Seriously guys. About 3-4 months ago I left Ireland and moved to Hong Kong on my own. I’ve barely even touched my dick since then, though I’ve had a couple wet dreams and shit.
When I first left, I was harshly crippled we social anxiety and self-consciousness. I thought just finding any soul on the planet to love me would be something to settle for. I’ve always thought of myself as inadequate for some reason. I just never thought girls would like me. though I’ve had a couple girlfriends, I didn’t really understand what was going on at the time. I’m still a 21 yr old virgin btw. Though I must admit, you wouldn’t know it. My mental game is jus to fucking solid now.

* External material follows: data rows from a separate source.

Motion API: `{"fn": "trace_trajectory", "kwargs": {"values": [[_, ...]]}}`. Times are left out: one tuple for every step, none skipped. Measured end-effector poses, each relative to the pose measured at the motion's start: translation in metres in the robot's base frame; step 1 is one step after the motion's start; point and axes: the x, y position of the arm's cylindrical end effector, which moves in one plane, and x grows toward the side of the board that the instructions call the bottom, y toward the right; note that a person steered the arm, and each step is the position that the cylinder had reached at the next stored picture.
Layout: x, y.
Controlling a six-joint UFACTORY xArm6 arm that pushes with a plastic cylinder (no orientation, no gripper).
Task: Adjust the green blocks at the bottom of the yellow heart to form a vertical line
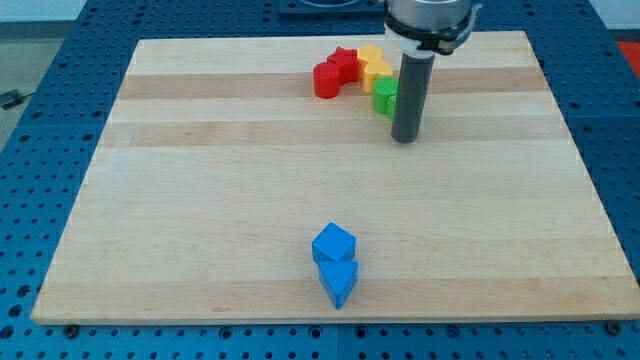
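Observation:
My tip (404, 138) rests on the board just right of and slightly below the green blocks (384, 94). The rod hides part of them, so their shapes and number are unclear; a green piece shows left of the rod. Above them sit two yellow blocks: one (377, 71) touching the green, and another (370, 53) behind it near the view's top. Which one is the heart cannot be made out.
A red cylinder-like block (326, 80) and a red star-like block (344, 63) lie left of the yellow ones. Two blue blocks, a cube (333, 244) and a second one (339, 281), sit near the board's bottom edge. The wooden board (200, 200) lies on a blue perforated table.

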Motion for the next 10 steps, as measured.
{"fn": "trace_trajectory", "kwargs": {"values": [[0.027,0.038],[0.027,0.088],[0.008,0.110],[-0.022,0.112],[-0.038,0.110],[-0.038,0.095],[-0.038,0.069],[-0.035,0.051],[-0.029,0.036],[-0.027,0.015]]}}
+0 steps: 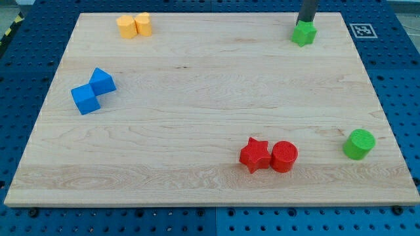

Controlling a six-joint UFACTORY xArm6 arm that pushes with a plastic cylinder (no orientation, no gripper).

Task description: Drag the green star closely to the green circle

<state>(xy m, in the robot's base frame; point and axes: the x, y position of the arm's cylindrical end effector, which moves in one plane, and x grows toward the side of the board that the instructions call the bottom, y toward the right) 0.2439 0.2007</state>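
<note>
The green star (pixel 303 33) lies near the view's top right corner of the wooden board (pixel 197 98). My tip (pixel 306 21) stands right at the star's upper edge, touching or almost touching it. The green circle (pixel 359 143) sits far below, near the board's right edge at the view's lower right. A wide stretch of board separates the star and the circle.
A red star (pixel 254 155) and a red circle (pixel 284 157) sit side by side at the bottom centre-right. Two blue blocks (pixel 93 90) lie at the left. Two yellow-orange blocks (pixel 134 26) lie at the top left. A marker tag (pixel 362 30) is off the board's top right.
</note>
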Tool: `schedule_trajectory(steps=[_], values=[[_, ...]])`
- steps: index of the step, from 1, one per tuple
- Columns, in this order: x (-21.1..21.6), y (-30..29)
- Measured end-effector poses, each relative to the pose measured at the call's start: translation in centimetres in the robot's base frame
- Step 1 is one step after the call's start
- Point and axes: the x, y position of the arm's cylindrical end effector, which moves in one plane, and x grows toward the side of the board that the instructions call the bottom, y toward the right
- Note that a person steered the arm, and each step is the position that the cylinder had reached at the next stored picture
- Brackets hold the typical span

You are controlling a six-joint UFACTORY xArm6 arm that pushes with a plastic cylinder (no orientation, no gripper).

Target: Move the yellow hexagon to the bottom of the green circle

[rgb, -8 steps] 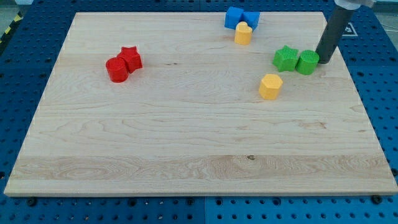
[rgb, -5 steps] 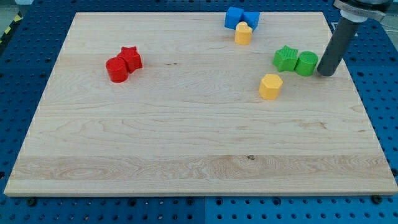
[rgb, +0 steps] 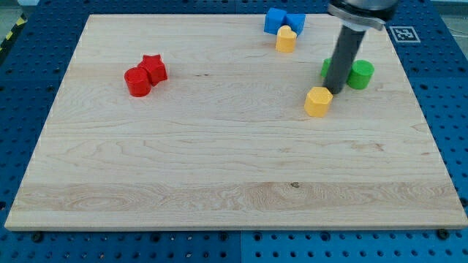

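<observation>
Seven blocks lie on the wooden counter: two yellow, two green, two red and, as far as the view shows, two blue pieces pressed together.

Nearest the view's bottom is the yellow hexagon, right of centre. My tip stands just beside its upper right edge, touching it or very nearly so. There is no pincer on this arm, only the straight dark rod, so nothing is gripped.

Just above, the rod crosses in front of the green star, hiding most of it. The green circle sits just to the rod's right, so the hexagon lies below and to the left of it, near but apart.

On the view's left, well apart, the red cylinder and red star touch each other.

Farthest, near the top edge, the yellow heart rests against the blue blocks, whose shapes cannot be made out.

At the top right a black-and-white square marker lies on the blue pegboard; no readable writing.
</observation>
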Motion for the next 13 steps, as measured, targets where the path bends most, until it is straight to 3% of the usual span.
schedule_trajectory(steps=[2,5,6,9,13], values=[[-0.2,-3.7],[10.3,-2.8],[10.9,-2.8],[10.9,1.7],[6.6,-2.7]])
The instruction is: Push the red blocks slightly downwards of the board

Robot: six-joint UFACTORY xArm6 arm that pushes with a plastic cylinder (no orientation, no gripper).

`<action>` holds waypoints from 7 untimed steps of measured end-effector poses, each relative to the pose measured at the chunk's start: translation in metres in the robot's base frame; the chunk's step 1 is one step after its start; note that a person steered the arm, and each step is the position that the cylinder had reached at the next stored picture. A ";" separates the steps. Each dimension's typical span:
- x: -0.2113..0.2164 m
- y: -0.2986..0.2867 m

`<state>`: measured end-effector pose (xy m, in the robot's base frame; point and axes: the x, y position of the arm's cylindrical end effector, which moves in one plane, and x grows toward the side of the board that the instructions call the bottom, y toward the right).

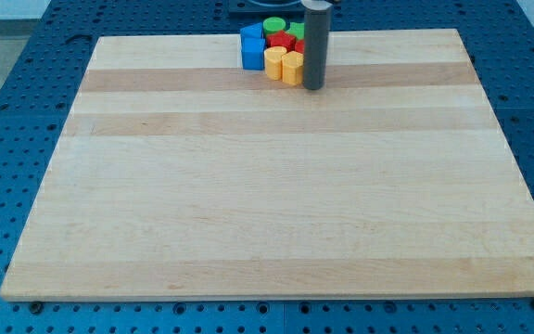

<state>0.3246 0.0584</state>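
Note:
A tight cluster of blocks sits at the view's top centre of the wooden board (276, 186). Red blocks (282, 43) lie in the cluster's middle, mostly hidden behind two yellow blocks (286, 65) in front. Two blue blocks (252, 47) stand at the cluster's left. A green round block (274, 25) is at the back, another green block (296, 31) beside it. My rod comes down at the cluster's right; my tip (313, 87) rests on the board just right of the yellow blocks, touching or nearly touching them.
The board lies on a blue perforated table (26, 111) that shows on all sides. The arm's dark base (281, 5) is at the view's top, just behind the cluster.

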 end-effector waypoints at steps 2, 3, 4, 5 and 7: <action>0.068 -0.120; 0.054 -0.238; -0.011 -0.334; -0.075 -0.362; -0.133 -0.355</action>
<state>0.1912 -0.2962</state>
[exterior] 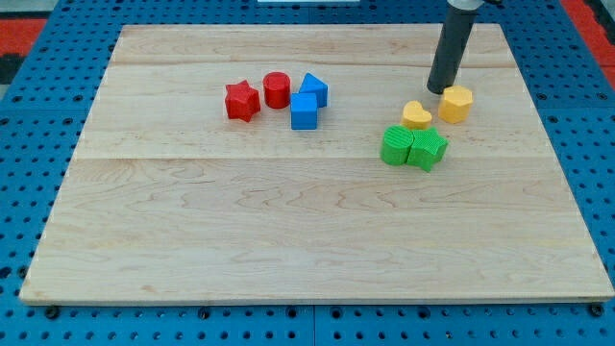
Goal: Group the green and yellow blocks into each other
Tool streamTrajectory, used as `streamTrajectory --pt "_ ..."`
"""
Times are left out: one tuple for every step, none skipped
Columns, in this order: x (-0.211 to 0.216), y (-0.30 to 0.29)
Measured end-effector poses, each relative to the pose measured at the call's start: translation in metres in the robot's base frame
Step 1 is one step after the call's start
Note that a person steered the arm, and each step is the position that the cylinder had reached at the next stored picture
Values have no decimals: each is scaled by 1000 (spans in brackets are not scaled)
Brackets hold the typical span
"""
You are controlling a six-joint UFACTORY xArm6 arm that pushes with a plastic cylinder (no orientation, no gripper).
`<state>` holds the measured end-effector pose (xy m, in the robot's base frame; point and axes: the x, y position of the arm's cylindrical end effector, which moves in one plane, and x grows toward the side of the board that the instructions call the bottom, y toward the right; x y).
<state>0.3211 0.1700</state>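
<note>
My rod (452, 48) comes down almost upright from the view's top, leaning slightly, with my tip (439, 91) lowest.
</note>
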Motion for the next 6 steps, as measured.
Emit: streamTrajectory --pt "-5 34" --pt "26 53" --pt "38 33" --pt "20 20" --pt "26 8" --pt "51 3"
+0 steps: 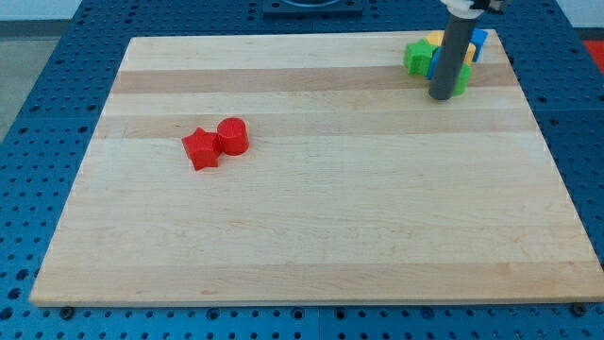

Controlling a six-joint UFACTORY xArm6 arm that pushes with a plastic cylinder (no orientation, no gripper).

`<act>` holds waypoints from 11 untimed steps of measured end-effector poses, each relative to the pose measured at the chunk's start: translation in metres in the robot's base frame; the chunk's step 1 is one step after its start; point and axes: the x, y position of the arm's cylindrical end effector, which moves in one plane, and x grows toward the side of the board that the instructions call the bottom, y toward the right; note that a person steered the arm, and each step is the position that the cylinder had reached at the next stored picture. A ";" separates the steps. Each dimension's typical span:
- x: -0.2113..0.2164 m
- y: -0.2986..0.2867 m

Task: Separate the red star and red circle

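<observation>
The near half of the bench lies bare. Further in, toward the view's left, the red star and the red circle sit touching, the circle just up and to the right of the star, so they are not yet separated.

Far off at the view's top right, my tip rests at the edge of a cluster of blocks: a green block, a blue block, a yellow block and another green block right beside the rod. The rod hides part of that cluster, so there may be more than I can count. There is no hand on this arm, only the rod, so nothing is open or clamped.

The risk, as I judge it, is twofold: leaving carelessly could drag the nearest green block along, and striking the red pair broadside would shove both together rather than split them. The seam between them is narrow.
</observation>
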 end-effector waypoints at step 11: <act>0.100 -0.304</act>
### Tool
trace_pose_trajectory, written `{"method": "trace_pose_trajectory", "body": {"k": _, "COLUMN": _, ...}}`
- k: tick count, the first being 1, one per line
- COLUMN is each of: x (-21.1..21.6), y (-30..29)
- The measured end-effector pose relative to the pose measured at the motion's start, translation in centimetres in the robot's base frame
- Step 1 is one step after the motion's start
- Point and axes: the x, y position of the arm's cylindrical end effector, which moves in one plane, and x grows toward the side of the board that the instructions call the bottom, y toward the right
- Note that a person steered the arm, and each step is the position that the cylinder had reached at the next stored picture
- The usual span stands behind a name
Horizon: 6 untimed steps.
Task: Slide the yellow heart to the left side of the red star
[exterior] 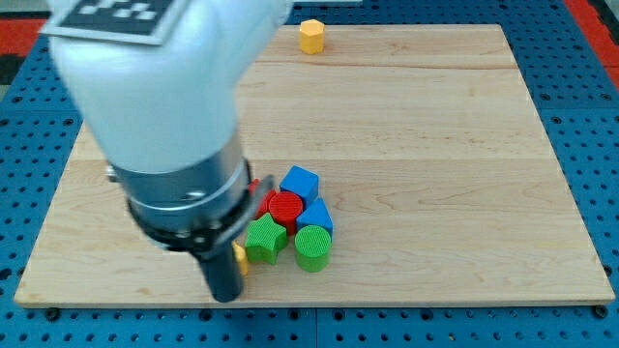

I started lifting weights and bodybuilding about 16 months ago, and although That helped a little with my confidence, it took me no where neaaar where I needed to be mentally to actually consider myself CONFIDENT.
Before I continue with negatives, let me just say… Now I’m a fucking boss. My voice is deep and I can use it to demonstrate my presence. Girls fucking love me, though to be honest, I really figured out that I can’t just hook up with girls.feels empty and too superficial. So I’m working on making something happen with this girl in particular. She’s fucking 10/10 and I’m so strongly infatuated. After the third time I met her, I couldn’t get her out of my head from then on. The following week was agonizing, because she’s was gone and every second thought in my head was of her… Blah blah that’s another story. But yo… Trust me. I’m making this happen.
Sooooo… Nofap. Let me tell you why this changed everything. I just eventually managed to figure out that life isn’t bout all the shit you see on tv, or even about what anybody says. When I eventfully started to get my current streak properly rolling, all these thoughts came to me and I swear they were embedded in my genetics, just waiting till I earned them before they enlightened me. Life’s doesn’t have to be the bogus rat race that modern humanity illy thrives off. It can just be about following your passions daily. And if there are any two things I claim nofap has done for me, it’s that it blazed up my passion and instincts… ahh.. I don’t even know how to get the message across… I just hope you guys know that masturbating is bullshit…
At this stage I feel like, if any man has a duty, it’s to carry the weight of his balls and to use them against hardships. I hope somebody gets something from this..
Sorry I can’t really write in a linear, clear fashion. I just feel quite overwhelmed with things to say. So many thoughts.